**To do**
Set down word for word the lines that begin the entries and run through the line containing "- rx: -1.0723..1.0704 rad". Give nothing further.

-*-

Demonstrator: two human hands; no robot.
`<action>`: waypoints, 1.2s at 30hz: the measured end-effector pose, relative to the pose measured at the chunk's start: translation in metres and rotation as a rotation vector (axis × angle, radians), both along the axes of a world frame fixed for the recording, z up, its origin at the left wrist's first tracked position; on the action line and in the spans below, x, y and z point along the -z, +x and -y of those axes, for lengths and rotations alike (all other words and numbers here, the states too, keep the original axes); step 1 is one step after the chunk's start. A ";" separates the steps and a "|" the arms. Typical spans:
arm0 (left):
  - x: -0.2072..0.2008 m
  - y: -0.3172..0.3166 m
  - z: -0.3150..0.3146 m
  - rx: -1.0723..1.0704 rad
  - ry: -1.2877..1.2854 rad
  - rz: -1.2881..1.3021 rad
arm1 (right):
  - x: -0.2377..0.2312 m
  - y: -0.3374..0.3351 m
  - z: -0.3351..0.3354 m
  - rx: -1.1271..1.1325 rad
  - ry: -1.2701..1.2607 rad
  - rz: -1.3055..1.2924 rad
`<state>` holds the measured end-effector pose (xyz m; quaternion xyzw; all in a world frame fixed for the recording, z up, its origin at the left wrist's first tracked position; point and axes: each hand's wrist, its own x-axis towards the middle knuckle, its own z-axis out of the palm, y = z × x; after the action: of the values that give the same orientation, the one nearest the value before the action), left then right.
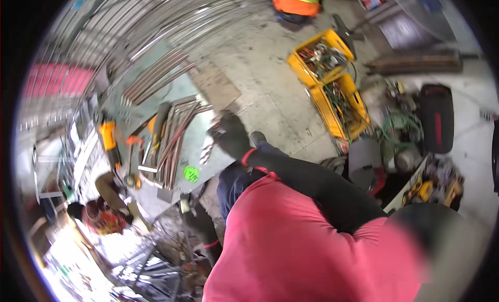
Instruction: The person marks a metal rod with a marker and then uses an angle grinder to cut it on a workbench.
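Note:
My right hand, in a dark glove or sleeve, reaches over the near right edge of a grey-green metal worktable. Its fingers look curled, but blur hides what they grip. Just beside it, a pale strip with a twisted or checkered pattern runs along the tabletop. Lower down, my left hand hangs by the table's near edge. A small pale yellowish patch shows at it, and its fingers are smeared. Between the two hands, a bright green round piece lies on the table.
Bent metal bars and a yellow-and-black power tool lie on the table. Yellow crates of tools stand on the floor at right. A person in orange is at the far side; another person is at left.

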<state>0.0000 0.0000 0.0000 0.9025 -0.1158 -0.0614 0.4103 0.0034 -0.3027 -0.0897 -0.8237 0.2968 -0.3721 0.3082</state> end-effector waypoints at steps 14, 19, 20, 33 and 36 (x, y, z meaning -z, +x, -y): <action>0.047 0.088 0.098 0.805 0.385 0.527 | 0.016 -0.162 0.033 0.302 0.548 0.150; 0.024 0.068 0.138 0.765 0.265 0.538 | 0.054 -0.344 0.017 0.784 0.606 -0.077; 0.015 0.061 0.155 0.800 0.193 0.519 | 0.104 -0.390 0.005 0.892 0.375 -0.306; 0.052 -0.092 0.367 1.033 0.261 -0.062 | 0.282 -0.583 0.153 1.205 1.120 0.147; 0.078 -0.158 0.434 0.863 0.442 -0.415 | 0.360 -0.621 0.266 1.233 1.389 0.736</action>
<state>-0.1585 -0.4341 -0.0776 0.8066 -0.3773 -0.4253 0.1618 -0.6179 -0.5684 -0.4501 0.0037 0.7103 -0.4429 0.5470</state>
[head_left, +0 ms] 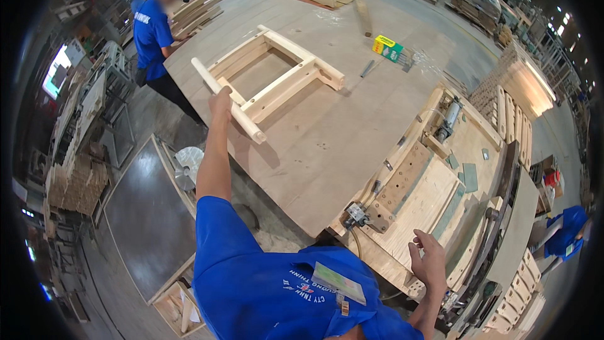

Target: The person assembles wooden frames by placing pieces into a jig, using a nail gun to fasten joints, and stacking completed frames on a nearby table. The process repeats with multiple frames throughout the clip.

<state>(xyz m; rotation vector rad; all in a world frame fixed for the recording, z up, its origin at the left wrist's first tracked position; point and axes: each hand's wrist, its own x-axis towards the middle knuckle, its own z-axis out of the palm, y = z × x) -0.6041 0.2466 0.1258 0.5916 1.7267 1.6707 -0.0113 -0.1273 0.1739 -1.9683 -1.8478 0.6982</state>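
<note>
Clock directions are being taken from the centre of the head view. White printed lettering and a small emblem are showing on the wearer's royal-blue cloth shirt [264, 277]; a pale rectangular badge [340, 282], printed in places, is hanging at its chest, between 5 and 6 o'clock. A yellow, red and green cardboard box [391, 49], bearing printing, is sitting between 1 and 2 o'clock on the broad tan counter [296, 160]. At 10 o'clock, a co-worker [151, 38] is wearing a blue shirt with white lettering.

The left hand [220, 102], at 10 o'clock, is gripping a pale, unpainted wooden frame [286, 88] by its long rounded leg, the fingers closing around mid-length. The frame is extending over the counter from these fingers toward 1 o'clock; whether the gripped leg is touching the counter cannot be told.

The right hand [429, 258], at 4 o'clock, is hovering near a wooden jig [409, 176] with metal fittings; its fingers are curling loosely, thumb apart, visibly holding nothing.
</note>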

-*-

**Answer**
Demonstrator: two human hands; no robot.
`<action>`: waypoints, 1.2s at 30hz: the measured end-effector pose, relative to the pose measured at the chunk's start: translation in metres and rotation as a rotation vector (axis × angle, radians), both along the axes of a world frame fixed for the recording, z up, its origin at the left wrist's first tracked position; on the action line and in the spans below, x, y and z point along the -z, +x and -y of those axes, for lengths and rotations alike (all other words and numbers here, the states too, keep the original axes); step 1 is one step after the chunk's start. A ";" separates the steps and a "|" the arms. Typical spans:
arm0 (left):
  - x: -0.2072..0.2008 m
  - y: -0.3172..0.3166 m
  - z: -0.3150..0.3146 m
  - rx: -1.0723..1.0704 rad

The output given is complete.